Always review flagged outliers in context.

Summary Table: HB-edit Snapshot

Element	Description
Ratio $r_i$	Change between periods
Centered $s_i$	Symmetric score around median
Effect $e_i$	Size-weighted score
Parameters	$u, a, c$ for tuning
Bounds	Median-based, robust intervals
Use Cases	Surveys, business data
Strengths	Size-aware, symmetric, flexible
Limitations	Needs tuning, univariate only

Final Thoughts

The Hidiroglou-Berthelot (HB-edit) method is a robust and interpretable tool for outlier detection—especially well-suited for longitudinal survey or administrative data where units vary widely in size. With careful parameter tuning and visualization, HB-edit highlights meaningful anomalies without overwhelming analysts with false positives.

Demonstration

To demonstrate this method I am going to use the 2020 and 2010 Census tract-level population estimates. Code to create this dataset from the Census API is available in the spoiler below:

Click to view code

import requests
import pandas as pd
from tqdm import tqdm

state_fips = [f"{i:02d}" for i in range(1, 57) if i not in {3, 7, 14, 43, 52}]

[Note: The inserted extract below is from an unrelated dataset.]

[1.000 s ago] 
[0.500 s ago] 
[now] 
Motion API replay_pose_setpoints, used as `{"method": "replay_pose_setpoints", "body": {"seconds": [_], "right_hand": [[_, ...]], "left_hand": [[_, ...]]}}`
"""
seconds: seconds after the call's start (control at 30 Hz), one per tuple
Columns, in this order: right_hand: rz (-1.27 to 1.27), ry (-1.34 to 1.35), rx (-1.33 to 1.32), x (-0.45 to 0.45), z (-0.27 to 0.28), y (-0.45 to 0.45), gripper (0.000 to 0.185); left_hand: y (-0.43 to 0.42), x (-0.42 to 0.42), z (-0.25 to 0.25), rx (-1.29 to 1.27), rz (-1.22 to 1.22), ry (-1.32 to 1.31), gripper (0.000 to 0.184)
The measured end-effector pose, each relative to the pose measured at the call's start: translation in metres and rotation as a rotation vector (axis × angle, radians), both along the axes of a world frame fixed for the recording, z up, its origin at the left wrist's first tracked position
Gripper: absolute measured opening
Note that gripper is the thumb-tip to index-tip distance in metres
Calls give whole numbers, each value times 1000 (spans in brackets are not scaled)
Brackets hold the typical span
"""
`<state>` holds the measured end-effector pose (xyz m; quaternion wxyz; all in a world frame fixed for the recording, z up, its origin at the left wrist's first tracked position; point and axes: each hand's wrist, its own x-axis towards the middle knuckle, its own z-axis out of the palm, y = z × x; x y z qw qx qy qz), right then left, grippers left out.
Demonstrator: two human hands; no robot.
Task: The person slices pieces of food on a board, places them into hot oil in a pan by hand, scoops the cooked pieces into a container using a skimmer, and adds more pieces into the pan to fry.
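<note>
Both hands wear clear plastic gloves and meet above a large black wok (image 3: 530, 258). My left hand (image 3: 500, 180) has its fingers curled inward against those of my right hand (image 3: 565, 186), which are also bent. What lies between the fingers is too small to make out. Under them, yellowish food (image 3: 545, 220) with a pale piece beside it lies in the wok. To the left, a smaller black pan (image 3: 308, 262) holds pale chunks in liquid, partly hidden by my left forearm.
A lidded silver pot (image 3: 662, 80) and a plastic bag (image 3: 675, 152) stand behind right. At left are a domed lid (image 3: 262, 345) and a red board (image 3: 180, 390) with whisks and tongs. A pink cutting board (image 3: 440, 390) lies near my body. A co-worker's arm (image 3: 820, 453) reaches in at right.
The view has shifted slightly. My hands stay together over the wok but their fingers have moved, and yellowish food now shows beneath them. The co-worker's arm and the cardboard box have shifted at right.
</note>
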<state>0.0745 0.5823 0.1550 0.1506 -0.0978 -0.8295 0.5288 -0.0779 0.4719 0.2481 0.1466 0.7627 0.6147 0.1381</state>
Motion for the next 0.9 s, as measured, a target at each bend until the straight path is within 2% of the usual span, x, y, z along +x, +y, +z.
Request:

def fetch_tracts(year, var, base):
    """
    Fetch tract-level totals for all states for a given year.
    year: 2010 or 2020 (only used for clarity)
    var:  'P001001' (2010) or 'P1_001N' (2020)
    base: 'https://api.census.gov/data/2010/dec/sf1' or 'https://api.census.gov/data/2020/dec/pl'
    """
    frames = []
    states = [f"{i:02d}" for i in range(1, 57) if i not in {3, 7, 14, 43, 52}]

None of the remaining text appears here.